> _What the task asks_:
Whenever a line carries the word "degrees", pull it out of the entries.

*** Input data ***

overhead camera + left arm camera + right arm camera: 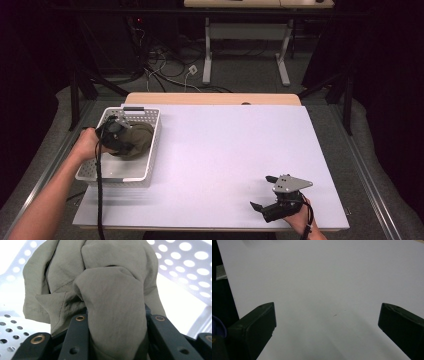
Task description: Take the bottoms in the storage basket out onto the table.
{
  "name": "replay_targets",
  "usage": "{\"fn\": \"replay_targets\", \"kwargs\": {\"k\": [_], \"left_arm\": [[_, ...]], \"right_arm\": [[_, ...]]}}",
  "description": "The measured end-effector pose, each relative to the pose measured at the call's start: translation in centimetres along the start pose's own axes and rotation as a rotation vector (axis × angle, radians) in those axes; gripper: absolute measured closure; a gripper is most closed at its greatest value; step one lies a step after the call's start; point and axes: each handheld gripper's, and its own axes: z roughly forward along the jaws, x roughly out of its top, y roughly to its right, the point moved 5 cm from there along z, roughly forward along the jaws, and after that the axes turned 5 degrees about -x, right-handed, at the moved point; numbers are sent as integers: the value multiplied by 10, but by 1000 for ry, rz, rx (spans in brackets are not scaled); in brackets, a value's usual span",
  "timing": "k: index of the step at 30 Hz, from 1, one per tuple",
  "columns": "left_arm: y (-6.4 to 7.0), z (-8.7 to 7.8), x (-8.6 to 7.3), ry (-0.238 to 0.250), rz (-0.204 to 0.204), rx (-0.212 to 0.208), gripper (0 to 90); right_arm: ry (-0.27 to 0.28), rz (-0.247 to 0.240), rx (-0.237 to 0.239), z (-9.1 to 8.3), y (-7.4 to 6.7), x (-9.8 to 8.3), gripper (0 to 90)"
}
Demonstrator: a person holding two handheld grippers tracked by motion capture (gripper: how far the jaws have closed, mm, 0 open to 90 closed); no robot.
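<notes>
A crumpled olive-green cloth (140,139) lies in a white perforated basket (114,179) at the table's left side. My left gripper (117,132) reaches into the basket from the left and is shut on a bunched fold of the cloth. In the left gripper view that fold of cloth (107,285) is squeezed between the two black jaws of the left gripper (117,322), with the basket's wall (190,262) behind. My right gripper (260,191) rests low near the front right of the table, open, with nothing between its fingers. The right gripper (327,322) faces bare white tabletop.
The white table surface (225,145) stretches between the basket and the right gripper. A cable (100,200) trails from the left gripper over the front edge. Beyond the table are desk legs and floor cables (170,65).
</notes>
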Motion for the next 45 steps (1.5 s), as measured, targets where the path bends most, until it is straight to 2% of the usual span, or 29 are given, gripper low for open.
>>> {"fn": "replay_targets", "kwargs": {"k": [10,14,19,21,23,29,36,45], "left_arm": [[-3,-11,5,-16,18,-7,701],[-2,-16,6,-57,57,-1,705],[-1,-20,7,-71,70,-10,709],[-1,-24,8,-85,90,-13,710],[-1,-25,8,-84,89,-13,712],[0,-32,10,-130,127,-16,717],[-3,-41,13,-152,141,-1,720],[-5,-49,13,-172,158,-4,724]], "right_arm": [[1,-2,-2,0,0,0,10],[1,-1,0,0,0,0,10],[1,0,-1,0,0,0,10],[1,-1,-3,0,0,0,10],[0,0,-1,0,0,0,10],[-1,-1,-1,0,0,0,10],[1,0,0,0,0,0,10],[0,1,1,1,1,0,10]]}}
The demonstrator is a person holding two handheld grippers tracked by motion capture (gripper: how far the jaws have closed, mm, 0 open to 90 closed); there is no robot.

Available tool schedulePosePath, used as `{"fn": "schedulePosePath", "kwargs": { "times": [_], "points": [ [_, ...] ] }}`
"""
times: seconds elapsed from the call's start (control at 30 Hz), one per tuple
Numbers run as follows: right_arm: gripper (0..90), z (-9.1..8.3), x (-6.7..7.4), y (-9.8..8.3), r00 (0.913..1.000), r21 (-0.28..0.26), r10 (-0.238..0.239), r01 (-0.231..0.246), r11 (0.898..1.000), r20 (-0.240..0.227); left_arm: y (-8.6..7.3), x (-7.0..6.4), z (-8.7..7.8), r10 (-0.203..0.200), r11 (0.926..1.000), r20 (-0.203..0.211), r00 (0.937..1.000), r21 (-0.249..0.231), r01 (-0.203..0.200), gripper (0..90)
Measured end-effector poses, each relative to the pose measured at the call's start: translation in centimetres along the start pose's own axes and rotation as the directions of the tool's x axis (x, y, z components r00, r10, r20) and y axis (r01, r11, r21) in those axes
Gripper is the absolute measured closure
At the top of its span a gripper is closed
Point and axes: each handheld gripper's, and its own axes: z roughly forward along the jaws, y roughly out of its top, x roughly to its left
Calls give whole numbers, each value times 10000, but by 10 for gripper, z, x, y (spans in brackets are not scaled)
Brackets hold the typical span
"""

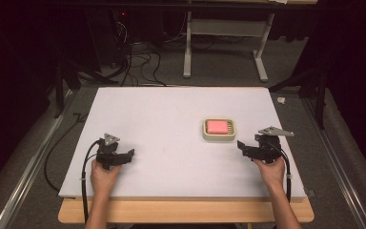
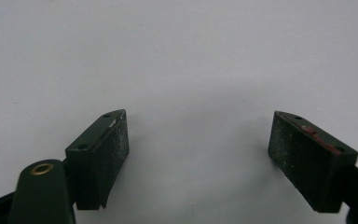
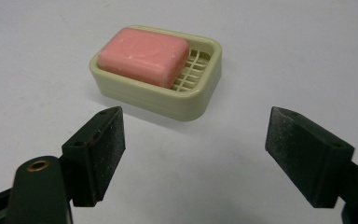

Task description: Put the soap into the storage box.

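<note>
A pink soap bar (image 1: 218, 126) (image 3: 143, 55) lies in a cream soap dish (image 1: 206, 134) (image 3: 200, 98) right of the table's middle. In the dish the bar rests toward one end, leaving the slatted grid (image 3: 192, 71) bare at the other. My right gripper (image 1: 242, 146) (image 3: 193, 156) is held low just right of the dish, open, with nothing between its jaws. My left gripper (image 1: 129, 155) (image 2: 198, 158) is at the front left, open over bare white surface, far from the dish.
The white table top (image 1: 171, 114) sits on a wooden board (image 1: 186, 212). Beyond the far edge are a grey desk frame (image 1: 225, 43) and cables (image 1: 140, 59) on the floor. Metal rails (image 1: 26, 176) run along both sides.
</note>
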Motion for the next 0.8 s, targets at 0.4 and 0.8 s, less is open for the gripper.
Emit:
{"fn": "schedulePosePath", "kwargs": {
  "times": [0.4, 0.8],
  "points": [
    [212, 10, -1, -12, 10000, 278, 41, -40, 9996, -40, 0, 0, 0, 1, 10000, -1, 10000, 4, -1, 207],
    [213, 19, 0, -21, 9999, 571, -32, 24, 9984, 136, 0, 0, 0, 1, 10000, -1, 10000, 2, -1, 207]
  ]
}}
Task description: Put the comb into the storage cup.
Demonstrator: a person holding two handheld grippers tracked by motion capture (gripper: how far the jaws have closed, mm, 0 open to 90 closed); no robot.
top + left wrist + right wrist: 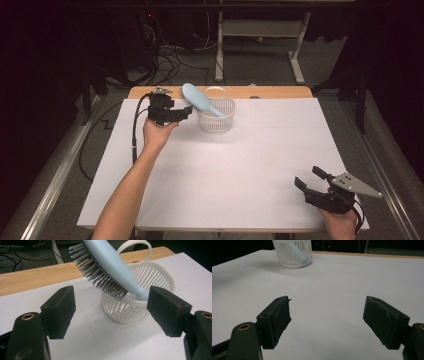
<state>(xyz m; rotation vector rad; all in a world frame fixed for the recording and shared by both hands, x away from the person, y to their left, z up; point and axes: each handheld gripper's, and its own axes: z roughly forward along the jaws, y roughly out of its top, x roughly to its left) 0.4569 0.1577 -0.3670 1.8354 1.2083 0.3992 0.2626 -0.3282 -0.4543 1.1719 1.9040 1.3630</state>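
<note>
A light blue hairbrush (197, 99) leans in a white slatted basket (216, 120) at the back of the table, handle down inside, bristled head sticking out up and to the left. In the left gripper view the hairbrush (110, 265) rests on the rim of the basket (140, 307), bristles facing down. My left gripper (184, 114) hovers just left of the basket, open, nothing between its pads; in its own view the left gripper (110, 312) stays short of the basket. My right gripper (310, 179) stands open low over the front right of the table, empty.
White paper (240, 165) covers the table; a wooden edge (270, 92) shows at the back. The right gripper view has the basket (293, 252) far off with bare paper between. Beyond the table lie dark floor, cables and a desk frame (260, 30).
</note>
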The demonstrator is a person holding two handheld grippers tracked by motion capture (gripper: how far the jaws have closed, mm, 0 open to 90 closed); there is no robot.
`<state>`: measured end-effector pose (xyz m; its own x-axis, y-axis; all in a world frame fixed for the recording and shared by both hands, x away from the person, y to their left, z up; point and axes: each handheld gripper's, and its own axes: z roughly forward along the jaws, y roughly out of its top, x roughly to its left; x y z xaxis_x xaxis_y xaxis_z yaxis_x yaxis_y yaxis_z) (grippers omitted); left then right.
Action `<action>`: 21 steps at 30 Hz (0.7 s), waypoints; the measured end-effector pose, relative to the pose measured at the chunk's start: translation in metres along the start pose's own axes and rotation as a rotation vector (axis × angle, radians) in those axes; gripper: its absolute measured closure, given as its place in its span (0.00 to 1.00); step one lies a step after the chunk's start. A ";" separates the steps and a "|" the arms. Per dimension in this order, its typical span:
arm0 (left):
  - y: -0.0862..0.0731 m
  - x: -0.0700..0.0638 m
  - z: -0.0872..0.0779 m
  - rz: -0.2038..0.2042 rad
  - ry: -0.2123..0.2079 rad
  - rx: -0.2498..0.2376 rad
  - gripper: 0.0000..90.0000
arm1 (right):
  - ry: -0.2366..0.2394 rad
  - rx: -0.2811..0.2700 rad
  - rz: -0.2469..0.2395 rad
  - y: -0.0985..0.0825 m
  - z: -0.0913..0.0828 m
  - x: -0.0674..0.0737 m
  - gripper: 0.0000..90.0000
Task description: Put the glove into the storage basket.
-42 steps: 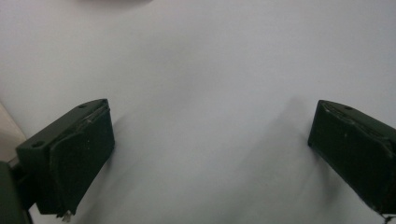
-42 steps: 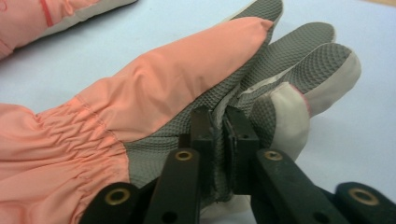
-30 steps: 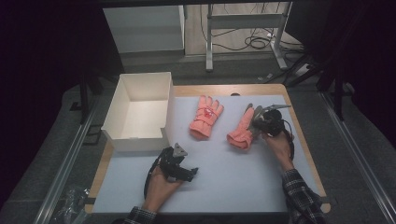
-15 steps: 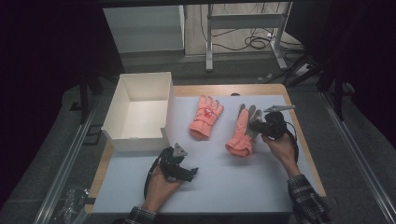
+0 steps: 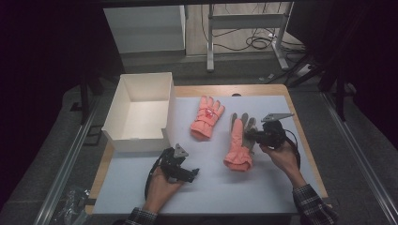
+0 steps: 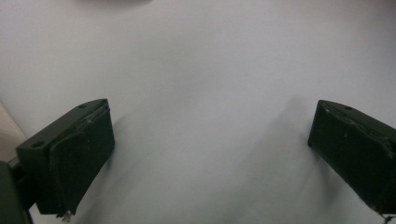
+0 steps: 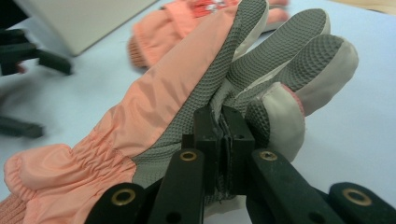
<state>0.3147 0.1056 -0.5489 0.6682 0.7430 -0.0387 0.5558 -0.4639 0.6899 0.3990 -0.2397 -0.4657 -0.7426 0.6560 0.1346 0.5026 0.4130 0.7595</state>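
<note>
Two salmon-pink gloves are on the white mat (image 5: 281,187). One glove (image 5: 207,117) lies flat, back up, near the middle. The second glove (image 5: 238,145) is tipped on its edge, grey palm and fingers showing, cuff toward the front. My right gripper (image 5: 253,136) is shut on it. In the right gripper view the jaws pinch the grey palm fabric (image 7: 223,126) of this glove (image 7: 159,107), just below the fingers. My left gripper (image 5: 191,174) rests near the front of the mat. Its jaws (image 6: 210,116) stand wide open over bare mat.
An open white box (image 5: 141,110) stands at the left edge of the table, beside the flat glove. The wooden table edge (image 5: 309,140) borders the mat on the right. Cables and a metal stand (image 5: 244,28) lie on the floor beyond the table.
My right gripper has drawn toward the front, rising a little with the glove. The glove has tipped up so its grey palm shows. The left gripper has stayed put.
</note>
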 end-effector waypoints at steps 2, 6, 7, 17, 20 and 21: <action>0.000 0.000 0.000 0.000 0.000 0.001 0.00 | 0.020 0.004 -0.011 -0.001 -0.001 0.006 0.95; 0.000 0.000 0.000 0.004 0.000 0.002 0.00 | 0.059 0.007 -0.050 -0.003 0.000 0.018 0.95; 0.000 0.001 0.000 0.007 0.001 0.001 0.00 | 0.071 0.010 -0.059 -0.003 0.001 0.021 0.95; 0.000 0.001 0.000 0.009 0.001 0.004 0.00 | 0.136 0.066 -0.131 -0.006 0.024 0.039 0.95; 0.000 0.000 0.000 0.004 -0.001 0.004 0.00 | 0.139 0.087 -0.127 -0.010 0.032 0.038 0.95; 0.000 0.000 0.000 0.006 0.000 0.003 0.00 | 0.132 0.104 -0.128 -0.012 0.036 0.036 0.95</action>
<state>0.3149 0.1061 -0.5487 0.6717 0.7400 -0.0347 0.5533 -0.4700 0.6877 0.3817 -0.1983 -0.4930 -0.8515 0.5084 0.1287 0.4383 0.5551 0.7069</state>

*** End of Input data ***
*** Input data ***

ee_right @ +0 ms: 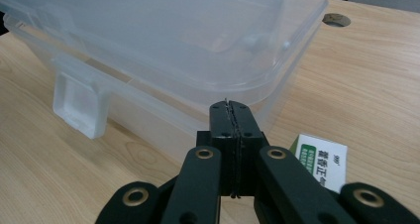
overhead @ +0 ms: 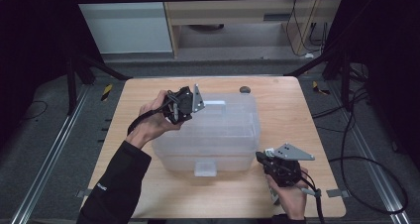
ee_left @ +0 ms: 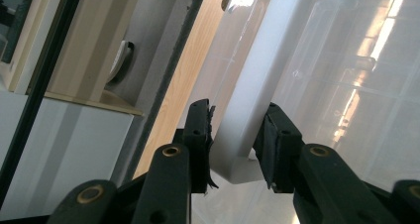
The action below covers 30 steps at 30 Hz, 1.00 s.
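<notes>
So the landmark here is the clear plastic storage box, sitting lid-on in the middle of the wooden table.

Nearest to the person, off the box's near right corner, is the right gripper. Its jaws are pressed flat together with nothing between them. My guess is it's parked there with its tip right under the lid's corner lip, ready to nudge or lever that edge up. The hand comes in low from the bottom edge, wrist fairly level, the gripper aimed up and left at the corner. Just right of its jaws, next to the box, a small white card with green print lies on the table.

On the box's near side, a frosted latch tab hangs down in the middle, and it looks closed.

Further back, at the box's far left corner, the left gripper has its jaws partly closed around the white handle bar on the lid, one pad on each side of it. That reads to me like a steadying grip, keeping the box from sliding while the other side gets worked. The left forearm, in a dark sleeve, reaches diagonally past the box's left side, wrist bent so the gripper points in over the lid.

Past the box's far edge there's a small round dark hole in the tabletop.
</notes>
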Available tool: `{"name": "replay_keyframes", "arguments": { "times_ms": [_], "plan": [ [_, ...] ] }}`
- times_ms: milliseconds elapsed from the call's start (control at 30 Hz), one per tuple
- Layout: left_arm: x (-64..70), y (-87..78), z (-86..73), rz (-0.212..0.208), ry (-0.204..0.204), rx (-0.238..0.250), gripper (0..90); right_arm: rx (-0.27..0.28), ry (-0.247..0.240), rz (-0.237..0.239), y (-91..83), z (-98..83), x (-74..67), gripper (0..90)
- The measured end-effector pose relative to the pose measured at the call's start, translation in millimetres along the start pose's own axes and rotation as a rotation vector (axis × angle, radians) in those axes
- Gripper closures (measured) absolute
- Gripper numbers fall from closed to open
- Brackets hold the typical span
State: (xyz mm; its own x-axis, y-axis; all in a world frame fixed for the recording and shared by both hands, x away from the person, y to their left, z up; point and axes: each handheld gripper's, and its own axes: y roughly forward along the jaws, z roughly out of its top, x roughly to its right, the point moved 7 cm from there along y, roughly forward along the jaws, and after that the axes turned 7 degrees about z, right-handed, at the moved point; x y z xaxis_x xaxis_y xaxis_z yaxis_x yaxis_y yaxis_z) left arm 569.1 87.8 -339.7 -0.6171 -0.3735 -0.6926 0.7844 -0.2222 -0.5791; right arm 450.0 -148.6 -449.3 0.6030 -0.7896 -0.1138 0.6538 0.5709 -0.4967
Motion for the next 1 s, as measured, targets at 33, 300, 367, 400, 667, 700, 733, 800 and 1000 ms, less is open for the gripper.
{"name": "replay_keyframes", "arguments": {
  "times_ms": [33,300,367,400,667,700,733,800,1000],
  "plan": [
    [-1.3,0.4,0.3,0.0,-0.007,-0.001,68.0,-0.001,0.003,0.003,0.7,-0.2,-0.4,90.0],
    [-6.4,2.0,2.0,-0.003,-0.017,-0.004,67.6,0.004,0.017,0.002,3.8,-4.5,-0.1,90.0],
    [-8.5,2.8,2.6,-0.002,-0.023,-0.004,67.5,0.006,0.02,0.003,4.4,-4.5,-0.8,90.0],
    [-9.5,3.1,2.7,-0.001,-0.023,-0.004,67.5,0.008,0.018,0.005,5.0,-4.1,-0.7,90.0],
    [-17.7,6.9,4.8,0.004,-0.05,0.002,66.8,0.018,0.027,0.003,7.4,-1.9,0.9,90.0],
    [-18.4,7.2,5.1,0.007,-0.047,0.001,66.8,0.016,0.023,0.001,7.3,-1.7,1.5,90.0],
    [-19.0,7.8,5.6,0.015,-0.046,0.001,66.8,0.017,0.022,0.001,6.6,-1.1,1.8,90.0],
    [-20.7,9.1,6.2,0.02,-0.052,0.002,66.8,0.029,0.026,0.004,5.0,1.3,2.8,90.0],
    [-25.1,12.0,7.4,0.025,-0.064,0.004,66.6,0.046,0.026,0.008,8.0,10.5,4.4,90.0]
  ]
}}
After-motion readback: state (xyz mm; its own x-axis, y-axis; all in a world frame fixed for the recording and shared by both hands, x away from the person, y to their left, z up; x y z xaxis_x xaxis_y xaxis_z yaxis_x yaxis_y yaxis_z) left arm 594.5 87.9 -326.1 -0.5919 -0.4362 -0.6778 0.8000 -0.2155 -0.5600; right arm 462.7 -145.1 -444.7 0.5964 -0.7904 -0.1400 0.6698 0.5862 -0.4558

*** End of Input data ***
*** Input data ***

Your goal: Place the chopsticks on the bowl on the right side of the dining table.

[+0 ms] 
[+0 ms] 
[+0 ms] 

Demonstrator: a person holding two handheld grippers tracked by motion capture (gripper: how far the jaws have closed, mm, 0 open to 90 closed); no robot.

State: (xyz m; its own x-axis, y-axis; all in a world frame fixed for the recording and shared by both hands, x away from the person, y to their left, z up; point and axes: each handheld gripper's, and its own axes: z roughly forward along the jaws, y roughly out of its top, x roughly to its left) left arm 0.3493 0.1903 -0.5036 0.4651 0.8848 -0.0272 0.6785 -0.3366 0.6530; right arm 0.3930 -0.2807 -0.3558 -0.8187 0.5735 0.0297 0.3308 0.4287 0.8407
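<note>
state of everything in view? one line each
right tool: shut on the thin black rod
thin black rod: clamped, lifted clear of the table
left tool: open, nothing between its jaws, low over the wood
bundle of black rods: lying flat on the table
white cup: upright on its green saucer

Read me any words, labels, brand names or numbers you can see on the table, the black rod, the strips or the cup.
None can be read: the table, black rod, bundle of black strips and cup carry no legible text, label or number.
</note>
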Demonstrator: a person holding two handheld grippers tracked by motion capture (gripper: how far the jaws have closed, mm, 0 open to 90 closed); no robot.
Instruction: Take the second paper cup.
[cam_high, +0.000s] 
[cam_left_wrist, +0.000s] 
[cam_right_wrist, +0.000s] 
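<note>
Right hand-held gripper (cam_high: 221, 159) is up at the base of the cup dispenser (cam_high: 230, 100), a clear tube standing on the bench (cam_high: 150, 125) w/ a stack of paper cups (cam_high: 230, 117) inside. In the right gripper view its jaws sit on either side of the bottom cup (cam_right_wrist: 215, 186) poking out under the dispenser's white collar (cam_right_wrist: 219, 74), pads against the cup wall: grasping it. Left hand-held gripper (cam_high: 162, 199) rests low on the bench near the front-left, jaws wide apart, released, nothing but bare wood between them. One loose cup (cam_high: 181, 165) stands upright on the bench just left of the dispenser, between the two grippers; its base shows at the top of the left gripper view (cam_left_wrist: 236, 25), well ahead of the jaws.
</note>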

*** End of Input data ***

> _Task answer_:
  "description": "The measured end-effector pose, each relative to the pose measured at the call's start: translation in centimetres along the start pose's own axes and rotation as a rotation vector (axis × angle, radians) in those axes; gripper: absolute measured closure; a gripper is most closed at its greatest value; step one lies a step after the call's start; point and axes: each handheld gripper's, and its own axes: z roughly forward along the jaws, x roughly out of its top, y roughly to its right, the point moved 5 cm from there along z, roughly forward along the jaws, and after that the axes turned 5 degrees about -x, right-handed, at the moved point; numbers are sent as integers: the value multiplied by 10, but by 1000 for ry, rz, rx (spans in brackets are not scaled); in brackets, a value's usual span",
State: (xyz mm; its own x-axis, y-axis; all in a world frame fixed for the recording and shared by both hands, x away from the person, y to their left, z up; point and axes: each handheld gripper's, and its own axes: y roughly forward along the jaws, z roughly out of its top, x roughly to its right, the point moved 7 cm from there along y, roughly forward along the jaws, and after that the axes turned 7 degrees about z, right-handed, at the moved point; x y z xaxis_x xaxis_y xaxis_z yaxis_x yaxis_y yaxis_z) left arm 569.1 87.8 -339.7 -0.6171 -0.3735 -0.6926 0.7844 -0.2222 -0.5791; right arm 450.0 -148.6 -449.3 0.6030 -0.7896 -0.1138 0.6538 0.5709 -0.4967

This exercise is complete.